◆ EXERCISE INSTRUCTIONS
Restate word for word the lines in the listing below, starting at the line containing "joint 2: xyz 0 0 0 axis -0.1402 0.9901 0" and ending at the line containing "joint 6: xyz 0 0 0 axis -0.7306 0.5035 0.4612", both included; leave out the rest.

◆ DATA SECTION

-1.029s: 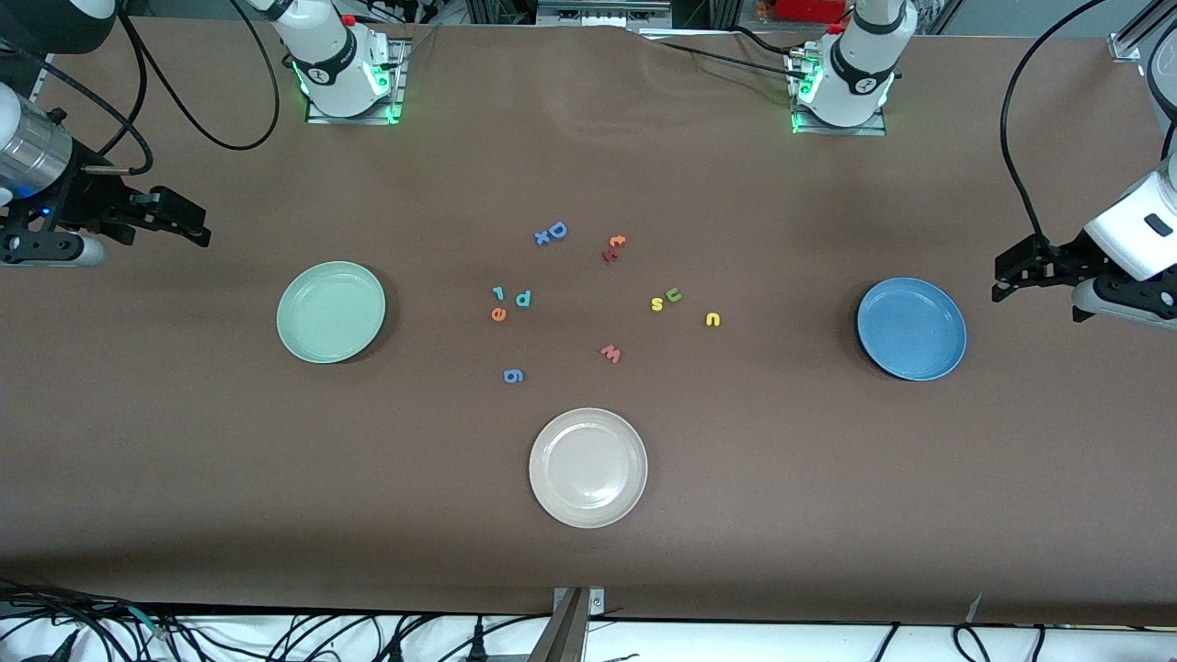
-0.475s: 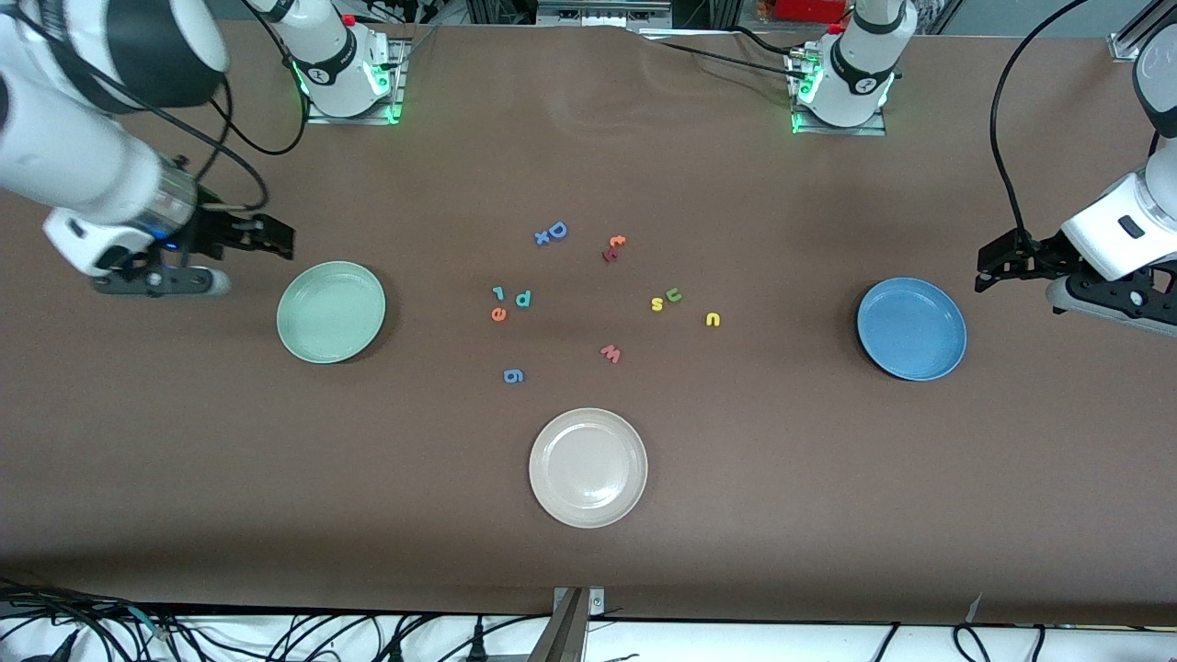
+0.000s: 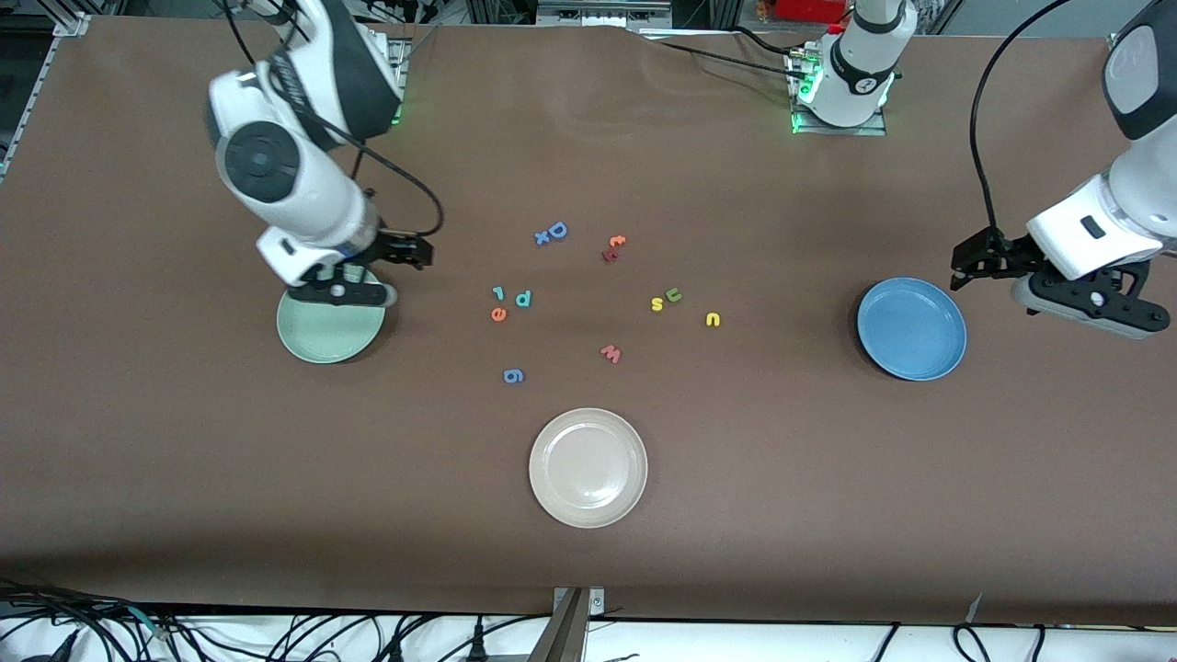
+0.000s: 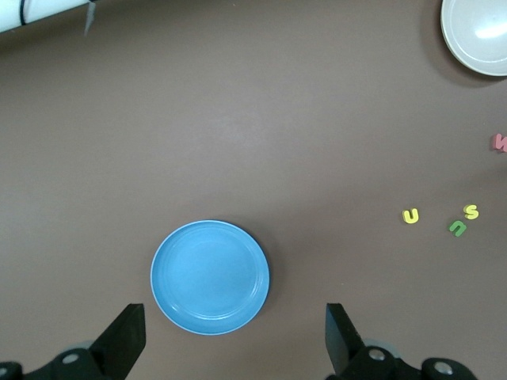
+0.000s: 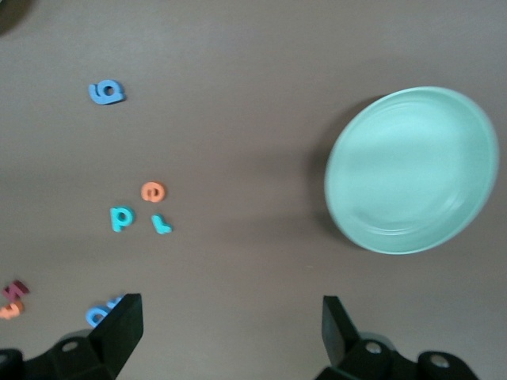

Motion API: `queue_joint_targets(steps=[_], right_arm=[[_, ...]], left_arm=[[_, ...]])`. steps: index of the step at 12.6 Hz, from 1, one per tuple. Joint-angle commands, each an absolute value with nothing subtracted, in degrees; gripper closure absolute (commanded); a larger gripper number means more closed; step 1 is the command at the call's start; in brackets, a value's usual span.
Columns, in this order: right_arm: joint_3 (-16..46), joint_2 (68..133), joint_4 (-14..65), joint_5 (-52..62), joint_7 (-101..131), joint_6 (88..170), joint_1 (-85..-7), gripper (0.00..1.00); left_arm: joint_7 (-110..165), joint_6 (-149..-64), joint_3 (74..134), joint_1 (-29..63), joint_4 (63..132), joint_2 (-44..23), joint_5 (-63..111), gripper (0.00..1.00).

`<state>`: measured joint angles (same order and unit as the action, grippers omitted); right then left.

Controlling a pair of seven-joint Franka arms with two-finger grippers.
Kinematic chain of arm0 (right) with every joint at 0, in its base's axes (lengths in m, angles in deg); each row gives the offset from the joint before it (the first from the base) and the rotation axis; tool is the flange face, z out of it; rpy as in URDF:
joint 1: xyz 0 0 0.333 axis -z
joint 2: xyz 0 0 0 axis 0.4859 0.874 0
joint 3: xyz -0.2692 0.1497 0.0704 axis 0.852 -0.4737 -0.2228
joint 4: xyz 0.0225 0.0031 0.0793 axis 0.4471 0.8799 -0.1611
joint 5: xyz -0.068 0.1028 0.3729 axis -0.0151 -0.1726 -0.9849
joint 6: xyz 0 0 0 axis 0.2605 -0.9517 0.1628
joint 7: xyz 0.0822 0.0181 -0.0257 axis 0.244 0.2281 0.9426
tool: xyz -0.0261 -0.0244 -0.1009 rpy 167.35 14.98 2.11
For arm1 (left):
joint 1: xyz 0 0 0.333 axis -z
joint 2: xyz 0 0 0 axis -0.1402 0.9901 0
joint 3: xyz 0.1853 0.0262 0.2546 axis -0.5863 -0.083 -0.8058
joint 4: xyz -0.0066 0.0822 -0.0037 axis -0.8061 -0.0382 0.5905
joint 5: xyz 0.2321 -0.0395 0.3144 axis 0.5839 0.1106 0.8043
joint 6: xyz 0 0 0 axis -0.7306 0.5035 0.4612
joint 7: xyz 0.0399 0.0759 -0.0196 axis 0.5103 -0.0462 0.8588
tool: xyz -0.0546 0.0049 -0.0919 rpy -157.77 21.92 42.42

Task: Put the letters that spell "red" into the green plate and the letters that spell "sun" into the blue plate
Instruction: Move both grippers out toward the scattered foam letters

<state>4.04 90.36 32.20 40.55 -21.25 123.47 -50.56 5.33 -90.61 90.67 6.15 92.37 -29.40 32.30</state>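
The green plate [image 3: 329,336] [image 5: 412,170] lies toward the right arm's end of the table, and the blue plate [image 3: 911,328] [image 4: 210,277] toward the left arm's end. Between them lie the teal r [image 3: 498,293] [image 5: 161,226], teal d [image 3: 523,298] [image 5: 122,217] and orange e [image 3: 498,314] [image 5: 153,191]. Closer to the blue plate are the yellow s [image 3: 657,304] [image 4: 472,211], green u [image 3: 674,295] [image 4: 457,229] and yellow n [image 3: 713,319] [image 4: 410,215]. My right gripper [image 3: 418,250] [image 5: 230,336] hangs open and empty over bare table beside the green plate. My left gripper [image 3: 964,262] [image 4: 234,340] hangs open and empty beside the blue plate.
A cream-white plate [image 3: 588,467] sits nearest the front camera. Other letters lie about: blue D [image 3: 557,230], x [image 3: 542,238], g [image 3: 513,375], reddish w [image 3: 611,353], orange t [image 3: 617,241] and a dark red letter [image 3: 610,254]. The right wrist covers the green plate's farther rim.
The right arm has swung in from the table's end to the green plate, its gripper now past it toward the letters. The left gripper has crept toward the blue plate.
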Motion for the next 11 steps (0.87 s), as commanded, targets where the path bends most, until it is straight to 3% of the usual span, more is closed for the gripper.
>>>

◆ RESULT FOR THIS EXERCISE
joint 2: xyz 0 0 0 axis -0.1402 0.9901 0
joint 3: xyz 0.1853 0.0262 0.2546 axis -0.5863 -0.083 -0.8058
joint 4: xyz -0.0066 0.0822 -0.0037 axis -0.8061 -0.0382 0.5905
joint 5: xyz 0.2321 -0.0395 0.3144 axis 0.5839 0.1106 0.8043
joint 6: xyz 0 0 0 axis -0.7306 0.5035 0.4612

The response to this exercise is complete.